WHAT THE TASK ASKS: Using the line that contains "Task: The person" as the first line and the last line of the data as the final one, give every line in that range again exactly.

SOURCE DATA:
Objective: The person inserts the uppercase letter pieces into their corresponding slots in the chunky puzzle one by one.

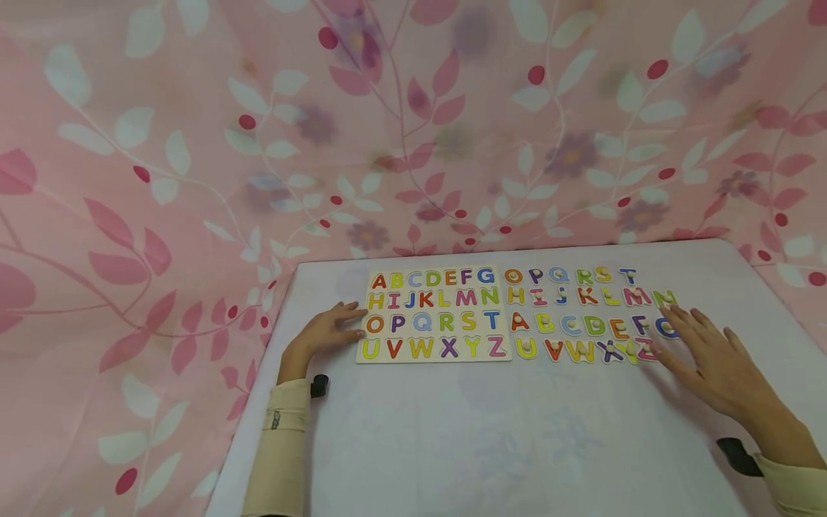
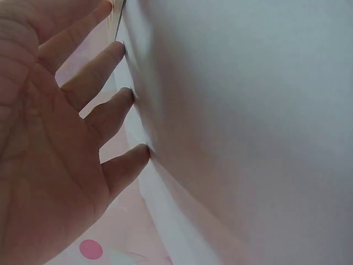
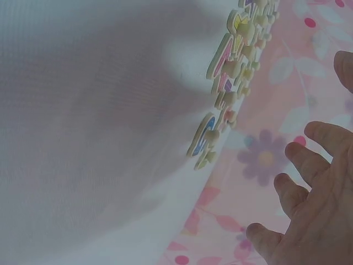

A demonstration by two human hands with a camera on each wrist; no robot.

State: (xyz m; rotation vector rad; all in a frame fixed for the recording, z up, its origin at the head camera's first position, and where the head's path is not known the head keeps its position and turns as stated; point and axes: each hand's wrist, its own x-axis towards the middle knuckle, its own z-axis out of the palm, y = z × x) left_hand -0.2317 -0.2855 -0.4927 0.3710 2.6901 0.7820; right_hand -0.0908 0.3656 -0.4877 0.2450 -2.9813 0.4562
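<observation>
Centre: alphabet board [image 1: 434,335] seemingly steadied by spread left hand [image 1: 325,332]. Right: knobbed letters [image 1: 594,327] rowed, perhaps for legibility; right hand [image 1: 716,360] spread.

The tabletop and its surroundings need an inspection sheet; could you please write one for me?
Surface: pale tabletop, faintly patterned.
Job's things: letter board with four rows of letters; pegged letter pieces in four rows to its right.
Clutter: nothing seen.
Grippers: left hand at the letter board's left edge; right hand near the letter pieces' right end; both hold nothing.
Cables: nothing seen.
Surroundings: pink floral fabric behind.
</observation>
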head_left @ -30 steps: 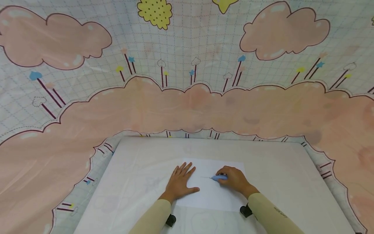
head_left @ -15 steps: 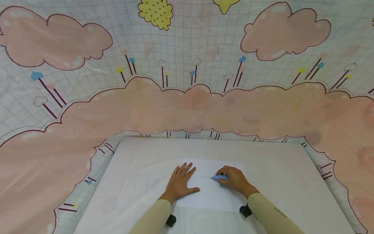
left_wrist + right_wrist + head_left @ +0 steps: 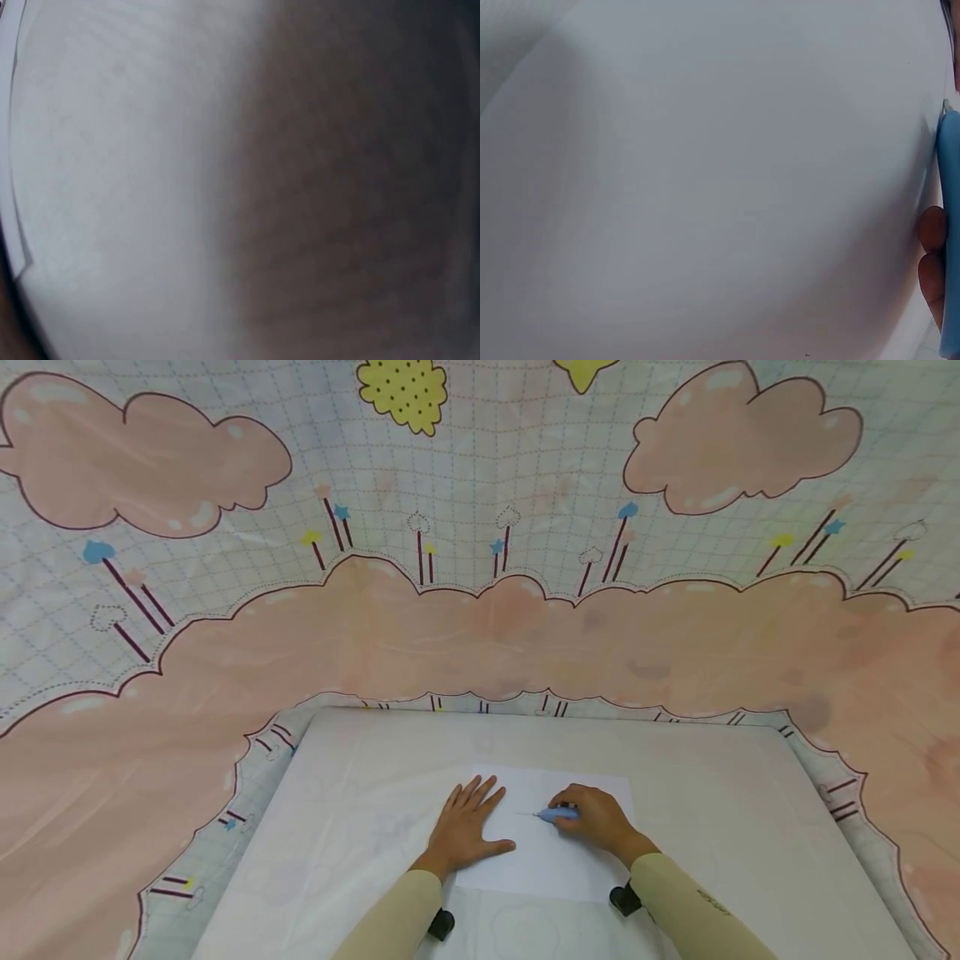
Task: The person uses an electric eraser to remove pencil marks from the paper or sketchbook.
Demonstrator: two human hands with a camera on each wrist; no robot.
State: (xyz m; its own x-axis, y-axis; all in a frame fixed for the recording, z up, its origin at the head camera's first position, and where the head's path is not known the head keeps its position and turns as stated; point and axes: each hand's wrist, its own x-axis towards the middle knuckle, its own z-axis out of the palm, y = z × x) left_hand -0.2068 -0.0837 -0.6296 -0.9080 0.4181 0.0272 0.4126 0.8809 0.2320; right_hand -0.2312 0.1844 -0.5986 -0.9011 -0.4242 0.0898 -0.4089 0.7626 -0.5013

RESPONSE:
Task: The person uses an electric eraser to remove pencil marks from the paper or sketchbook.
Demonstrator: two human hands with a camera on each wrist; no robot.
State: (xyz m; its own x-axis, y-axis; all in a frame fixed for the recording, z up, its origin at the head camera's first position, and where the head's path is not known the head keeps its position and turns as stated; point and axes: each hand's wrist, its own x-axis towards the middle knuckle, its own z-axis out of the palm, y = z × x) left_hand -0.2068 -0.0837 -0.6296 -0.9080 0.4181 0.0272 0.4126 0.8809 0.2320; right_hand -0.2312 0.1844 -0.5986 -0.9011 -0.4242 0.0898 -0.4089 0.7626 -0.5013

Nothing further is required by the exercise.